Export prospects seemed to affect the crop markets again Tuesday
After dipping Monday night, corn futures resumed their recent advance Tuesday morning. The persistent tightness of the domestic situation, along with Brazilian logistics problems were reportedly supporting the market. Technicians may be joining bulls with the May future threatening to break out above chart resistance associated with its 40-day moving average. May corn had risen 3.5 cents to $714.75/bushel late Tuesday morning, while December gained 4.0 cents to $5.58.
Soybean futures seemed to be suffering belated effects of the disappointing Monday Export Inspections report Tuesday morning. Wire service sources suggested traders were worried that the drop signaled reduced interest from China. Each day also brings closer the arrival of large supplies of Brazilian beans upon the global market, which might easily drag prices downward. May soybeans had fallen 11.25 cents to $14.6825/bushel around just before lunchtime Tuesday, while May soyoil dipped 0.36 cents to 50.08 cents/pound, and May meal skidded $3.1 lower to $434.9/ton.
Wheat futures seemed to benefit from strength spilling over from the corn market Tuesday morning, but improving winter wheat conditions were very likely limiting rally attempts. The weekly crop condition reports for the Southern Plains were released Monday afternoon, with both Kansas and Oklahoma wheat fields showing significant improvements. May CBOT wheat futures slipped 0.5 cent to $6.995/bushel around midsession Tuesday, while May KCBT wheat edged up 1.75 cents to $7.375, and May MGE futures lost 1.0 cent to $7.93.
Wire service sources cited record prices for select grade beef values for a big portion of early Tuesday gains by CME live cattle futures. Choice cutout remains significantly below its October 2003 high. Moreover, the relatively tight spread between the lesser and better-finished cuts, respectively, suggests producers are not marketing their cattle in a timely manner; that may bide rather ill for the late spring-early summer outlook, since the supply of fed cattle traditionally surges during to annual highs during the second quarter. April cattle surged 0.62 cents to 128.75 cents/pound in late-morning activity, while August added 0.42 cents to 125.07. Meanwhile, April feeder cattle jumped 0.70 cents to 142.07 cents/pound, while August bounded upward 1.00 cent to 151.32.
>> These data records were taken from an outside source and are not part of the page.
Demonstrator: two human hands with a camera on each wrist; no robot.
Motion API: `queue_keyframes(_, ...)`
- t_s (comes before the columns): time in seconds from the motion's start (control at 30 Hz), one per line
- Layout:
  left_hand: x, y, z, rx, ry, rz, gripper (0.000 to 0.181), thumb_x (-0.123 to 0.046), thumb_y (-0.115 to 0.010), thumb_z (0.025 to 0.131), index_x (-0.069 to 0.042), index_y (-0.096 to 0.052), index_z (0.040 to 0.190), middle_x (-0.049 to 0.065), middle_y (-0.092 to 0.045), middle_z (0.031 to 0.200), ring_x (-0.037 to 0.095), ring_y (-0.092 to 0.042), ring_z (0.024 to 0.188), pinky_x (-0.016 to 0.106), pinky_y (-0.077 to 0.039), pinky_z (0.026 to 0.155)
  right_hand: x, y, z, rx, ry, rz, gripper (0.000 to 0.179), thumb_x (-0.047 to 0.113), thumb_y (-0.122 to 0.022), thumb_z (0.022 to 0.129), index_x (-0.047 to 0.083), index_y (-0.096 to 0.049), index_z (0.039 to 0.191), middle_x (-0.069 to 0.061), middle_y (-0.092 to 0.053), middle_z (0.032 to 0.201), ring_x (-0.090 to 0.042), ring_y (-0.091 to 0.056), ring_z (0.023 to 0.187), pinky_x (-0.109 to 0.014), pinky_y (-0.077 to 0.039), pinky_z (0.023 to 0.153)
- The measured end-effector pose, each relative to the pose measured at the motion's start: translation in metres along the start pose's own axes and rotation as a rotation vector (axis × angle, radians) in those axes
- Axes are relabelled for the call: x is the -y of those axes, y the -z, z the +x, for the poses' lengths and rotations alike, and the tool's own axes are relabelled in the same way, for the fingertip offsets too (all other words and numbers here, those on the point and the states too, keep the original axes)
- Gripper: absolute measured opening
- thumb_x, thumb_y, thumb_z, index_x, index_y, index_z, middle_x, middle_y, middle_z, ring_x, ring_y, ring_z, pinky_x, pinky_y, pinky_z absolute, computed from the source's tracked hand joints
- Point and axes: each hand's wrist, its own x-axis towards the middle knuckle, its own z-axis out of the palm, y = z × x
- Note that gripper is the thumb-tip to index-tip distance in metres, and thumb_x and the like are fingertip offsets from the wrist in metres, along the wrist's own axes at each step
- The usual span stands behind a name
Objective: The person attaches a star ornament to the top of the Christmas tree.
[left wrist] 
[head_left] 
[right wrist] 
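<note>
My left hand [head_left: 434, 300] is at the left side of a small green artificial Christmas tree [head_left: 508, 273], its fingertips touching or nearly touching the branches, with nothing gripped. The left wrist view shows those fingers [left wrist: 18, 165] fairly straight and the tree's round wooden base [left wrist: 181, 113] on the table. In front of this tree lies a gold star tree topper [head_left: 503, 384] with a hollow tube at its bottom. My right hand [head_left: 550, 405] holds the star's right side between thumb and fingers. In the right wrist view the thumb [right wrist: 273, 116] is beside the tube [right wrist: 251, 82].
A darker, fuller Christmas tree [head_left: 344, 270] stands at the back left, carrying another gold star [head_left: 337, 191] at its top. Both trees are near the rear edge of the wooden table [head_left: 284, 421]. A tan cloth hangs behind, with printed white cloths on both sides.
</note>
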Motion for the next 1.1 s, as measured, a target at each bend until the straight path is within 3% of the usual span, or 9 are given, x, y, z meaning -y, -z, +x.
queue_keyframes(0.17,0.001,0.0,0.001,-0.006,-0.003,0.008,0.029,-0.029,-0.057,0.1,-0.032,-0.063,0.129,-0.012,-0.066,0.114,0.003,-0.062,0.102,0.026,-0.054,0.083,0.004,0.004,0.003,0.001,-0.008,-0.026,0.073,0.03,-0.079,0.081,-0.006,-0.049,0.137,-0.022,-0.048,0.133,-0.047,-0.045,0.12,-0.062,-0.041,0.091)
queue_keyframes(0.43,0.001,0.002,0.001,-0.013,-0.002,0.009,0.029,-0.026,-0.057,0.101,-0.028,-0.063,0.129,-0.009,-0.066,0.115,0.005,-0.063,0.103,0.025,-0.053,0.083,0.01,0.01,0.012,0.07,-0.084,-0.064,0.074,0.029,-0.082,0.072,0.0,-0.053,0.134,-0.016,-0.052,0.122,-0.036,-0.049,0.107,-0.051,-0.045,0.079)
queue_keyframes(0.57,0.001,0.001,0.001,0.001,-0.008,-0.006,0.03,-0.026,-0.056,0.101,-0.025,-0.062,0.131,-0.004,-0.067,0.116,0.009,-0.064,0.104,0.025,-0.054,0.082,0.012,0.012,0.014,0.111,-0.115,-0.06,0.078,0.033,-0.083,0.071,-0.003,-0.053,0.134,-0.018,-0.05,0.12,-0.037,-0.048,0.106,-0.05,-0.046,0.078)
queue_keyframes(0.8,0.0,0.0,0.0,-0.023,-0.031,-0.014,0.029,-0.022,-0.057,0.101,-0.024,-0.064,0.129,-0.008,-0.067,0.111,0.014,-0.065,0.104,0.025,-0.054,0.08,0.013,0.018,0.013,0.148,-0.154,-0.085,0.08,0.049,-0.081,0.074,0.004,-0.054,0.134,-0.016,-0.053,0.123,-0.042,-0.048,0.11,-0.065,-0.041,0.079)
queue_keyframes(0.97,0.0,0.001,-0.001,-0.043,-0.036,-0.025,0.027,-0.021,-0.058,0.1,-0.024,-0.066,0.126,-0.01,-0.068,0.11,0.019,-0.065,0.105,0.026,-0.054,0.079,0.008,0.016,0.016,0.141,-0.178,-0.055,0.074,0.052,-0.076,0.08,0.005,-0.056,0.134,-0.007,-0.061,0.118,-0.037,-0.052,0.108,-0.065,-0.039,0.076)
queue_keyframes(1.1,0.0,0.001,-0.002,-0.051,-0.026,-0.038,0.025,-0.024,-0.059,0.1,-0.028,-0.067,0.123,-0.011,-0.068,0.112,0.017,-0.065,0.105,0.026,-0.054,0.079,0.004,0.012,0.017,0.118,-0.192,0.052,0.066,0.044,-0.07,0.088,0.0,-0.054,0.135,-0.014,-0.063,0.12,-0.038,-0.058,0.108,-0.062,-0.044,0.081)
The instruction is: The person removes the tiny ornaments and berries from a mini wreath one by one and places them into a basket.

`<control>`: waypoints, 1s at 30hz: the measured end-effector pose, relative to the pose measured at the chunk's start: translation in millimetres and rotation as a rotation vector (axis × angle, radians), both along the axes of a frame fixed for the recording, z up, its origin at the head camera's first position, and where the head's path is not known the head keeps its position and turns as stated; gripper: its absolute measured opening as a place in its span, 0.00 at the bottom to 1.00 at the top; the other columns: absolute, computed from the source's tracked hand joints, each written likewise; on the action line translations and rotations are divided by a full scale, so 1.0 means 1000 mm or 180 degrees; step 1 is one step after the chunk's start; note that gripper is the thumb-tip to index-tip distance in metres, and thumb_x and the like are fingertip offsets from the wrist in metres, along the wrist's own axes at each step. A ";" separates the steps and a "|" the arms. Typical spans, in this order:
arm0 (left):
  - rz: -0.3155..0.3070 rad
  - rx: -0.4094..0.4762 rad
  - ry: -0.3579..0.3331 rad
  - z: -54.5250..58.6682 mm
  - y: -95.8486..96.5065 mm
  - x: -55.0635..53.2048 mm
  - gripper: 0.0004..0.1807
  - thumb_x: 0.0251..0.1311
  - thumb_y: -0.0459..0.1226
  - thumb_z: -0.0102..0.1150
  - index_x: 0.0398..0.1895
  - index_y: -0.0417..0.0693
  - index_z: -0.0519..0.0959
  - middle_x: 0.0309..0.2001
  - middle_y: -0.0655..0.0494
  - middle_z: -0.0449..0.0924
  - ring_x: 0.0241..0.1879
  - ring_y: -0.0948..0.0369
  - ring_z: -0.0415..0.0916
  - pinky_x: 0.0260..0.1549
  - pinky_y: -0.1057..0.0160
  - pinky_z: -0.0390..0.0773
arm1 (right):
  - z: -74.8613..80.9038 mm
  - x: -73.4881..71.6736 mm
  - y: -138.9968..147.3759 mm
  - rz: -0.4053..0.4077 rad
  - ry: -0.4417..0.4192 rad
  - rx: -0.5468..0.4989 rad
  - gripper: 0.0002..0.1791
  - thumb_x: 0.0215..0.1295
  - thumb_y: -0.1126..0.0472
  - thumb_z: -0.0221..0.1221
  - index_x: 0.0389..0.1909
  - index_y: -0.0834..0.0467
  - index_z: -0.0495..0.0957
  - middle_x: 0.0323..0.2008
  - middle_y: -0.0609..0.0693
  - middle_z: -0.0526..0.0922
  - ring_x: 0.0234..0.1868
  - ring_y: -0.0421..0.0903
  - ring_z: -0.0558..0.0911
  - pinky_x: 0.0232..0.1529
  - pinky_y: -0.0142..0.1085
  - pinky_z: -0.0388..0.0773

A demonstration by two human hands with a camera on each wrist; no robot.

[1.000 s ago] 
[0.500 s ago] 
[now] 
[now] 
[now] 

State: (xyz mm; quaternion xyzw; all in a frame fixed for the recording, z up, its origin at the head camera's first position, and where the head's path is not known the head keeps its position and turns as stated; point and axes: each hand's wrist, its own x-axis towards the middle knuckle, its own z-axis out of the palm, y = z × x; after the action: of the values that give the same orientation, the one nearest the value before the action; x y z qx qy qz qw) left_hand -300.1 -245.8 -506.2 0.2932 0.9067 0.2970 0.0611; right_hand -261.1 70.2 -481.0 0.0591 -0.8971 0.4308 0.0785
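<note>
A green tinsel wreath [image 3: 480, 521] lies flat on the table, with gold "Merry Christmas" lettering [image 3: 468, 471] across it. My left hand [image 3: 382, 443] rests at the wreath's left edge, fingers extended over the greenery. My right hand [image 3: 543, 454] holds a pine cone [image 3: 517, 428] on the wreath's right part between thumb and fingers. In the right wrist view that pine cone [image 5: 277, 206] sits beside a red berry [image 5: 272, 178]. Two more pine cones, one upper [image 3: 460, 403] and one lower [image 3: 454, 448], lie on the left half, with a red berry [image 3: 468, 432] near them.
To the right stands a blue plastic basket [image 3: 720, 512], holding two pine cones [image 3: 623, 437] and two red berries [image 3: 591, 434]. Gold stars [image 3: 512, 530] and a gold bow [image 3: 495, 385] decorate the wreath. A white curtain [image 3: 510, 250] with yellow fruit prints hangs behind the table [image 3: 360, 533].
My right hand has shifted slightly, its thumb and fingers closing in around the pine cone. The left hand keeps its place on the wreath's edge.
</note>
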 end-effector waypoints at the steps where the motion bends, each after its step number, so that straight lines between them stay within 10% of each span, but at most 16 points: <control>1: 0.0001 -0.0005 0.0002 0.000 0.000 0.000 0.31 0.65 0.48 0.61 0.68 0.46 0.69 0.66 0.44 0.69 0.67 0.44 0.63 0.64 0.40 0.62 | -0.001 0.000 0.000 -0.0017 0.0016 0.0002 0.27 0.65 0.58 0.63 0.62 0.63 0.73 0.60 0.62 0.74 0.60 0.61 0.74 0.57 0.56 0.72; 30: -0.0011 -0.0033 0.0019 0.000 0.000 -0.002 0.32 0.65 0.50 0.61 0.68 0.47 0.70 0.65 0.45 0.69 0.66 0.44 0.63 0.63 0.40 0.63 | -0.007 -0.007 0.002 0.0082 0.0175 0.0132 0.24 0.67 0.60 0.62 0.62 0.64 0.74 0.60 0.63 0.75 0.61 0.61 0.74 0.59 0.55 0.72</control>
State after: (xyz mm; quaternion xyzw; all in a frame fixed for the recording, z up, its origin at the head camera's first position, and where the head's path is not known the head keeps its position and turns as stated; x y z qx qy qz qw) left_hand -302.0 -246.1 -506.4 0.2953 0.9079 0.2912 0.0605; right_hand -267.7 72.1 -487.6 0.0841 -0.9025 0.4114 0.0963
Despite reports of sharply lower cash prices in the Western Corn Belt, MCE lean hog futures rose modestly Tuesday morning. The futures strength may have reflected firmer quotes east of the Mississippi River and/or industry hopes for a sustained wholesale rebound as grocers start building inventories for the start of the spring grilling season next month. April hogs gained 0.50 cents to 81.65 cents/pound late Tuesday morning, while June climbed 0.25 cents to 91.10.